● Task objective
Print the entries exactly as given.

=== Supplied records ===

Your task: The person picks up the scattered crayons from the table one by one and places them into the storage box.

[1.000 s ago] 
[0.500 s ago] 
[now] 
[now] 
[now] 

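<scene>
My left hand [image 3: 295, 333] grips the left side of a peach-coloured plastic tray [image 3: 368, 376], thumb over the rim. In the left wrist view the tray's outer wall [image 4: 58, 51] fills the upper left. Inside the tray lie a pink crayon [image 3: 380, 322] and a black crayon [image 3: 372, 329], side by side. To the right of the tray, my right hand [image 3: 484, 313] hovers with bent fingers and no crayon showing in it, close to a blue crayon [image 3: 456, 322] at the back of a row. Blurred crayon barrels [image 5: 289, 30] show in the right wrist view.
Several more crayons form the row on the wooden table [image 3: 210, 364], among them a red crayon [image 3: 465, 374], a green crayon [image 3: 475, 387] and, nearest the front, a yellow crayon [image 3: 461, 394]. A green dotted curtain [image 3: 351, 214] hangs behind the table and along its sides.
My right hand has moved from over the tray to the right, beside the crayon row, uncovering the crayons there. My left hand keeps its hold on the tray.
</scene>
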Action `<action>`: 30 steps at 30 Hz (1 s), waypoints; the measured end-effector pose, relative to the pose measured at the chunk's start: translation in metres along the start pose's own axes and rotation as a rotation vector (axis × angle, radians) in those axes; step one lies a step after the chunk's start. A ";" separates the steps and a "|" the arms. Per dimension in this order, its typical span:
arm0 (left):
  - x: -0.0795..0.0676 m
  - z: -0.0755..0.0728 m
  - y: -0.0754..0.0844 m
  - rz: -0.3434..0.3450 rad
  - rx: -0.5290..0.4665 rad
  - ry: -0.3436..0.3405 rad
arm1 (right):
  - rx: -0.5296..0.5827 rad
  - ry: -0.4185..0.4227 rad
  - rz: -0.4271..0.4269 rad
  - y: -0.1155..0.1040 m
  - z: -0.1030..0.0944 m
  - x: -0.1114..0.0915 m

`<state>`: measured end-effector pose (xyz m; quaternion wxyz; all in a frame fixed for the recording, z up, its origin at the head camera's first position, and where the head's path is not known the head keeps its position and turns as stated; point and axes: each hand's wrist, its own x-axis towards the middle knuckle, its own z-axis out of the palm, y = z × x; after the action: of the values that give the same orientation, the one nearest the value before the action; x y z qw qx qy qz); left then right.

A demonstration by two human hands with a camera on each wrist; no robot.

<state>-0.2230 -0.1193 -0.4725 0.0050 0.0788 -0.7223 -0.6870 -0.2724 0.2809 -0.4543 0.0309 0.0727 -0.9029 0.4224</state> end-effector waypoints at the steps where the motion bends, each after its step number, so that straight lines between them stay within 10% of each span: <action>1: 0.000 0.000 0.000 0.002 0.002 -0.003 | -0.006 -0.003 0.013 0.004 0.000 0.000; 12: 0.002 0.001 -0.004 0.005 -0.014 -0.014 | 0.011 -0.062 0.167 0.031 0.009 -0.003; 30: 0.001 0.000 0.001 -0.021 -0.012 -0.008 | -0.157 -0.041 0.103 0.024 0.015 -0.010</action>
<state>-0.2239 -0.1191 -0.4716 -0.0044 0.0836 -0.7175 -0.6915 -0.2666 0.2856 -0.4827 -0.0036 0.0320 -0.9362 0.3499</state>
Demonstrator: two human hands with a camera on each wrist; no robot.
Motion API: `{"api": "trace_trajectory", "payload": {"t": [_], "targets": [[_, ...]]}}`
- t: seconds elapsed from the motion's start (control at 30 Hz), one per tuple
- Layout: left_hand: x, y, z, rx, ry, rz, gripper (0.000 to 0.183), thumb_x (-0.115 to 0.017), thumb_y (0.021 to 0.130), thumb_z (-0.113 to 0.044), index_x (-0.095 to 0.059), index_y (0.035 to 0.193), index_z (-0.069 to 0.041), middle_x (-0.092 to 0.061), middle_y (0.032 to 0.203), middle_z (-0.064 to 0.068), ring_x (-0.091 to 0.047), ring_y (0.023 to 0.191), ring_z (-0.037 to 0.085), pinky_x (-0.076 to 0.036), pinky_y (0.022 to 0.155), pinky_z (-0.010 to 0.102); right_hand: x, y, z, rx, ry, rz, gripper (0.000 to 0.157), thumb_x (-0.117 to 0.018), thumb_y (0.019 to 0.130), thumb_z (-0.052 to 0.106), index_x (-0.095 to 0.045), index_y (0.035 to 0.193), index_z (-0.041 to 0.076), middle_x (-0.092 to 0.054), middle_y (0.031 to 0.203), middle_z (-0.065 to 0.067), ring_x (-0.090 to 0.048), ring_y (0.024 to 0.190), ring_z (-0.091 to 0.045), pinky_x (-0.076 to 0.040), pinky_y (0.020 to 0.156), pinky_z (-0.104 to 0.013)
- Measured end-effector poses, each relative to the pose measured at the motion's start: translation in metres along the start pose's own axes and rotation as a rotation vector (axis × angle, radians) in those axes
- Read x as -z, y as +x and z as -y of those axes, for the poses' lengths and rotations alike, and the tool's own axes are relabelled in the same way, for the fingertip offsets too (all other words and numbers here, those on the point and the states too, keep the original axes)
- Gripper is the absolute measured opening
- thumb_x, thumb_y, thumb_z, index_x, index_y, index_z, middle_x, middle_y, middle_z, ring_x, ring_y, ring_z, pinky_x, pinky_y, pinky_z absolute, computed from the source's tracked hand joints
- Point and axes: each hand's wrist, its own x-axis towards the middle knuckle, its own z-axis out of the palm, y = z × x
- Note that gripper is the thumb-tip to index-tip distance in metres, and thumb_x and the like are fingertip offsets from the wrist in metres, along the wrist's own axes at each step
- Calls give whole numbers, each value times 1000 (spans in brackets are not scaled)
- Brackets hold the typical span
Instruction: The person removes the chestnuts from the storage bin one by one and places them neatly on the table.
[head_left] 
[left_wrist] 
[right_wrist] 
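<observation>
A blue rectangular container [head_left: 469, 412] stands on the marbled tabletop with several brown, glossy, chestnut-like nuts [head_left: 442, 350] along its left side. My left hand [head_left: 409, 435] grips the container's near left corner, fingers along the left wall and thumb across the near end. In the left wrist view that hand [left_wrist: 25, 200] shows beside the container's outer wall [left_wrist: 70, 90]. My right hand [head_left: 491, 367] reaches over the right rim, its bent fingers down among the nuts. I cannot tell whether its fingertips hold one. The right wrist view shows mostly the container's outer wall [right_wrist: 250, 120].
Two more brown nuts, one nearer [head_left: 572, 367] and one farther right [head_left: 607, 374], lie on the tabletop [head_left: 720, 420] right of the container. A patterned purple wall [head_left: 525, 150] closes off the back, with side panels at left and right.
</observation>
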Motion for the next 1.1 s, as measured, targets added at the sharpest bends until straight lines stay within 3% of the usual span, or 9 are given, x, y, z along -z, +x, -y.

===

● Exercise output
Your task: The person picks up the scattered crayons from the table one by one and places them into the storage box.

[1.000 s ago] 
[0.500 s ago] 
[now] 
[now] 
[now] 

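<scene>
My left hand [image 3: 295, 333] grips the left side of a peach-coloured plastic tray [image 3: 368, 376], thumb over the rim. In the left wrist view the tray's outer wall [image 4: 58, 51] fills the upper left. Inside the tray lie a pink crayon [image 3: 380, 322] and a black crayon [image 3: 372, 329], side by side. To the right of the tray, my right hand [image 3: 484, 313] hovers with bent fingers and no crayon showing in it, close to a blue crayon [image 3: 456, 322] at the back of a row. Blurred crayon barrels [image 5: 289, 30] show in the right wrist view.
Several more crayons form the row on the wooden table [image 3: 210, 364], among them a red crayon [image 3: 465, 374], a green crayon [image 3: 475, 387] and, nearest the front, a yellow crayon [image 3: 461, 394]. A green dotted curtain [image 3: 351, 214] hangs behind the table and along its sides.
My right hand has moved from over the tray to the right, beside the crayon row, uncovering the crayons there. My left hand keeps its hold on the tray.
</scene>
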Action `<action>`: 30 steps at 30 Hz (1 s), waypoints; the measured end-effector pose, relative to the pose measured at the chunk's start: translation in metres along the start pose's own axes and rotation as a rotation vector (axis × angle, radians) in those axes; step one lies a step after the chunk's start. A ";" separates the steps and a "|" the arms. Per dimension in this order, its typical span:
arm0 (left):
  - x: -0.0795..0.0676 m
  - z: -0.0755..0.0728 m
  - y: -0.0754..0.0844 m
  - rz: -0.3434..0.3450 rad
  - rx: -0.5290..0.4665 rad
  - ry: -0.3436..0.3405 rad
arm1 (right):
  - rx: -0.5296..0.5827 rad
  - ry: -0.4185..0.4227 rad
  - rz: -0.4271..0.4269 rad
  - y: -0.1155..0.1040 m
  - z: -0.1030..0.0944 m
  - x: -0.1114..0.0915 m

`<state>`: measured end-effector pose (xyz m; quaternion wxyz; all in a frame fixed for the recording, z up, its origin at the head camera's first position, and where the head's path is not known the head keeps its position and turns as stated; point and axes: each hand's wrist, its own x-axis towards the middle knuckle, its own z-axis out of the palm, y = z × x; after the action: of the values that give the same orientation, the one nearest the value before the action; x y z qw qx qy qz); left then right.

A demonstration by two human hands with a camera on each wrist; no robot.

<state>-0.2230 -0.1193 -0.4725 0.0050 0.0788 -0.7223 -0.6870 -0.2724 0.2809 -0.4543 0.0309 0.0727 -0.9029 0.4224</state> end-effector waypoints at the steps where the motion bends, each after its step number, so that straight lines between them stay within 10% of each span: <action>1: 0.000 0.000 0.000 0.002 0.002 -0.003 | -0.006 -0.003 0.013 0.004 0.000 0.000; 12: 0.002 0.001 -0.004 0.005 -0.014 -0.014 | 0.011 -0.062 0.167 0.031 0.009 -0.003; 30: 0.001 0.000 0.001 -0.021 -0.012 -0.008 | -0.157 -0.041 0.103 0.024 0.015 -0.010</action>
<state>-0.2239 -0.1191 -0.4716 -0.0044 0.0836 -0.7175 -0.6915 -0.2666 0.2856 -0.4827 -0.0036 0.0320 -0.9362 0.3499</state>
Demonstrator: two human hands with a camera on each wrist; no robot.
Motion API: `{"api": "trace_trajectory", "payload": {"t": [_], "targets": [[_, ...]]}}`
- t: seconds elapsed from the motion's start (control at 30 Hz), one per tuple
- Layout: left_hand: x, y, z, rx, ry, rz, gripper (0.000 to 0.183), thumb_x (-0.115 to 0.017), thumb_y (0.021 to 0.130), thumb_z (-0.113 to 0.044), index_x (-0.095 to 0.059), index_y (0.035 to 0.193), index_z (-0.069 to 0.041), middle_x (-0.092 to 0.061), middle_y (0.032 to 0.203), middle_z (-0.064 to 0.068), ring_x (-0.091 to 0.047), ring_y (0.023 to 0.191), ring_z (-0.037 to 0.085), pinky_x (-0.076 to 0.036), pinky_y (0.022 to 0.155), pinky_z (-0.010 to 0.102); right_hand: x, y, z, rx, ry, rz, gripper (0.000 to 0.157), thumb_x (-0.117 to 0.018), thumb_y (0.019 to 0.130), thumb_z (-0.052 to 0.106), index_x (-0.095 to 0.045), index_y (0.035 to 0.193), index_z (-0.041 to 0.076), middle_x (-0.092 to 0.054), middle_y (0.031 to 0.203), middle_z (-0.065 to 0.067), ring_x (-0.090 to 0.048), ring_y (0.024 to 0.190), ring_z (-0.091 to 0.045), pinky_x (-0.076 to 0.040), pinky_y (0.020 to 0.156), pinky_z (-0.104 to 0.013)
- Measured end-effector poses, each relative to the pose measured at the motion's start: translation in metres along the start pose's own axes and rotation as a rotation vector (axis × angle, radians) in those axes
- Read x as -z, y as +x and z as -y of those axes, for the poses' lengths and rotations alike, and the tool's own axes are relabelled in the same way, for the fingertip offsets too (all other words and numbers here, those on the point and the states too, keep the original axes)
- Gripper is the absolute measured opening
- thumb_x, thumb_y, thumb_z, index_x, index_y, index_z, middle_x, middle_y, middle_z, ring_x, ring_y, ring_z, pinky_x, pinky_y, pinky_z absolute, computed from the source's tracked hand joints
- Point and axes: each hand's wrist, its own x-axis towards the middle knuckle, its own z-axis out of the palm, y = z × x
- Note that gripper is the thumb-tip to index-tip distance in metres, and thumb_x and the like are fingertip offsets from the wrist in metres, along the wrist's own axes at each step
- Calls give whole numbers, each value times 1000 (spans in brackets are not scaled)
- Brackets hold the typical span
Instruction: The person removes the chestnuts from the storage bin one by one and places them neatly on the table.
[head_left] 
[left_wrist] 
[right_wrist] 
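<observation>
A blue rectangular container [head_left: 469, 412] stands on the marbled tabletop with several brown, glossy, chestnut-like nuts [head_left: 442, 350] along its left side. My left hand [head_left: 409, 435] grips the container's near left corner, fingers along the left wall and thumb across the near end. In the left wrist view that hand [left_wrist: 25, 200] shows beside the container's outer wall [left_wrist: 70, 90]. My right hand [head_left: 491, 367] reaches over the right rim, its bent fingers down among the nuts. I cannot tell whether its fingertips hold one. The right wrist view shows mostly the container's outer wall [right_wrist: 250, 120].
Two more brown nuts, one nearer [head_left: 572, 367] and one farther right [head_left: 607, 374], lie on the tabletop [head_left: 720, 420] right of the container. A patterned purple wall [head_left: 525, 150] closes off the back, with side panels at left and right.
</observation>
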Motion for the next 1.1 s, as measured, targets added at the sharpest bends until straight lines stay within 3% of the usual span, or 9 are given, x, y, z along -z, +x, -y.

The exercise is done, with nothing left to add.